25. Berliner Zahnärztetag: Die ganze Zahnerhaltung – das ganze Programm


Rund 1000 Teilnehmer, darunter sehr viele angereiste, konnten im Estrel Convention Center begrüßt werden, und der große Andrang sorgte in den Pausen und beim abendlichen Get Together zudem für eine sehr gut besuchte Ausstellung.
Dass sich alle Themen letztlich gut verbanden, sah der wissenschaftliche Leiter, Prof. Dr. Andrej Kielbassa, darin begründet, dass die „Zahnerhaltung ein Eckpfeiler der modernen Zahnheilkunde ist und sehr viele Schnittstellen zu den Nachbardisziplinen hat.“ Die bei der Umfrage ermittelten Wünsche wären daher unter dem Begriff „interdisziplinäre Zahnerhaltung“ zu subsumieren – ein Programm, dass der Jubiläumszahnärztetag von Anfang bis Ende durchzog und das ihm abschließend großen Beifall des Auditoriums einbrachte.

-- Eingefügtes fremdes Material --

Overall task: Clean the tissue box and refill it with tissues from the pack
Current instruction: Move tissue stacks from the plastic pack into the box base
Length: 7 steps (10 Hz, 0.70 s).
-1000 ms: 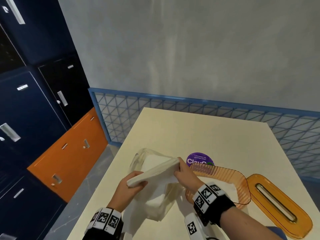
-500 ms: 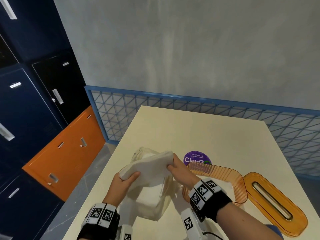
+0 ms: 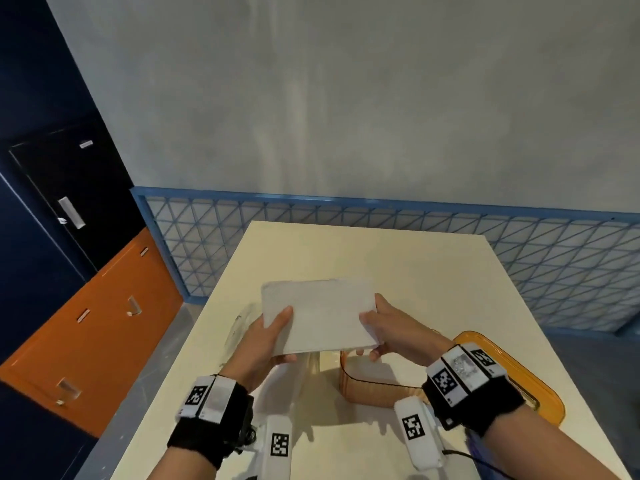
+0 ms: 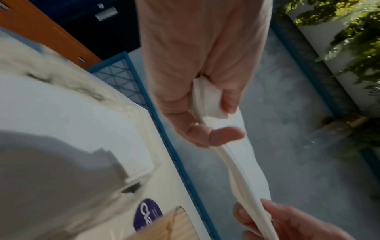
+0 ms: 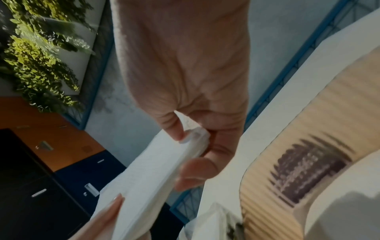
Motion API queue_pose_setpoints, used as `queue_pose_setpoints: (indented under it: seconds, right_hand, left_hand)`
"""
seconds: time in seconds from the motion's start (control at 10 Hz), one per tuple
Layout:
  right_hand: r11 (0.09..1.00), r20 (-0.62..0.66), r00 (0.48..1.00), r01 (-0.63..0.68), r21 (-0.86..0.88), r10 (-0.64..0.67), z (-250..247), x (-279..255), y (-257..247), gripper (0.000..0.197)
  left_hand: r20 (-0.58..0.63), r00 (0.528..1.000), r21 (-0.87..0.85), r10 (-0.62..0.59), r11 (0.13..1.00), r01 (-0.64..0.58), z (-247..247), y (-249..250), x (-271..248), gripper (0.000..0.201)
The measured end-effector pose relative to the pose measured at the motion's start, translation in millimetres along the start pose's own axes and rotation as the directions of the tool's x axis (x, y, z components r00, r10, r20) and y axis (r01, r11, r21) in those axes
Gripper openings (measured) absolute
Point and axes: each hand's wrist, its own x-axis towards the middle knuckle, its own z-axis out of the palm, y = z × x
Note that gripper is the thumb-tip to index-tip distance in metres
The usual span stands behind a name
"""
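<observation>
Now, above the cream table [image 3: 398, 265]: left hand [image 3: 266, 336] pinching the tissue stack [image 3: 317, 315] at its left end, right hand [image 3: 389, 327] clamped on its right end. Lower right of the stack, orange tissue box [image 3: 374, 389], open, with lid [image 3: 519, 375] just beyond.

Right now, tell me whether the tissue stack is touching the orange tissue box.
Apart. In the head view the left hand and right hand hold the tissue stack raised, with table showing between its near edge and the orange tissue box below.
</observation>
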Motion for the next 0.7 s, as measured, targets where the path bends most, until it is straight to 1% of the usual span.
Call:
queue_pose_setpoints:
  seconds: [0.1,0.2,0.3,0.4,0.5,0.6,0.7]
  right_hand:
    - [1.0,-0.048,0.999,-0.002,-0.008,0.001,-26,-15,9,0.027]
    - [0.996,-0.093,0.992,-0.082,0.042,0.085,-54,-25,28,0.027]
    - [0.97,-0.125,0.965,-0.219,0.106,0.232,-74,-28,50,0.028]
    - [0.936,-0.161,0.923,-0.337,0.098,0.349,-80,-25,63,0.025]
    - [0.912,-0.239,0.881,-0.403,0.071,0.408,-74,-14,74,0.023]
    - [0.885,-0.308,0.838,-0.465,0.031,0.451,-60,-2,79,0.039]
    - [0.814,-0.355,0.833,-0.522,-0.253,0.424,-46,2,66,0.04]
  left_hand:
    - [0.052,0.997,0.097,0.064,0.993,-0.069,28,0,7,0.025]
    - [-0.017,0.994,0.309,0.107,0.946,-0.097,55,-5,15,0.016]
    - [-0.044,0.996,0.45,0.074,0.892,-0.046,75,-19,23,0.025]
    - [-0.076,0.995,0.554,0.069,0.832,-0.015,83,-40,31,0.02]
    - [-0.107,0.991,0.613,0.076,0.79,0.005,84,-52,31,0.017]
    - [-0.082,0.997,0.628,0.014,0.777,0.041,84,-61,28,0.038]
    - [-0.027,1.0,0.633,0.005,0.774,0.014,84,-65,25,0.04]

Wissen – und doch nicht alles wissen

Warum Fortbildung nie aufhört, selbst wenn „Karies“ in der Überschrift steht, machte Prof. Dr. Elmar Hellwig/Freiburg mit einem einzigen Satz nachdrücklich klar: „Wenn wir uns vor Augen halten, was wir alles bereits über Karies wissen, dürft es sie eigentlich gar nicht mehr geben – aber offenbar gibt es sie immer noch.“ Es sei der Biofilm, der dem Besiegen der Karies im Wege stehe und der sehr gut in sich „organisiert“ sei. Heute könne man sogenannte „late colonizers“ ganz gut bekämpfen – sei aber machtlos gegenüber den „early colonizers“. Sehr anschaulich beschrieb er, warum die Zahnärzte bisher nicht gewonnen haben: „Der physikalische Kontakt ist leicht zu beseitigen, aber die Keime tauschen sich gegenseitig aus und ducken sich sozusagen gezielt weg, weil sie vorbereitet sind.“ Auch hochkonzentrierte antimikrobielle Spüllösung sei machtlos: „Die erreicht nur die Oberfläche, aber auch das weiß man schon seit über hundert Jahren.“
Der „Fingerabdruck“ der Plaque sei bei jedem Menschen anders: „Man könnte sie sogar anhand ihres Zahnbelags identifizieren.“ Genetische Gründe für erhöhte oder niedrige Kariesaktivität seien vermutlich nicht ausreichend relevant für das individuelle Kariesrisiko, dagegen werde die Rolle des Speichels noch vielfach deutlich unterschätzt. Ein sehr selbstkritisches Resümee: „Vieles, was wir derzeit tun, tun wir für den kurzen Augenblick.“ Was in der Zukunft kommt? Vielleicht eine Nanobeschichtung des Zahnes: „Dann rutschen die Bakterien einfach ab.“

Zu den noch ungelösten Aufgaben in der Zahnmedizin gehöre die Approximalkaries, nahm Prof. Kielbassa in seinem Vortrag diesen Themen-Faden auf, und auch die Frage, ob es tatsächlich eine Remineralisierung gebe: „Eine randomisierte Studie zum Rückgang initialer Läsionen im Approximalbereich liegt nicht vor.“ Unter dem Rasterelektronenmikroskop zeige sich: „Was wie remineralisiert aussieht, erweist sich in Wirklichkeit als Oberflächen-Abradierung.“ Allerdings gebe es eindrucksvolle und sehr verschiedene Ansätze in Wissenschaft, Praxis und Unternehmen, die Hoffnung auf grundsätzliche Erfolge in der Zukunft machten.

So vielfältig und spannend, wie das aktuelle Wissen über die Kariologie vermittelt wurde, so faszinierend war es auch in den anderen Themenbereichen, die stets von Prävention bis Therapie gezogen wurden. Unter den vielen Vorträgen renommierter Experten, die immer wieder auf wissenschaftlich hohem Level unterhaltsam sind wie „Adhäsive Zahnheilkunde“ seitens Prof. Dr. Roland Frankenberger/Marburg oder spannend wie „Endodontie in der täglichen Praxis“ seitens Prof. Dr. Michael Hülsmann/Göttingen fiel eine noch eher selten erlebte Referentin mit einem Beitrag über „Zahnerhaltung nach Trauma“ auf: Für die Aufarbeitung und die Präsentation erhielt Dr. Christine Berthold/Erlangen spontan großen Beifall.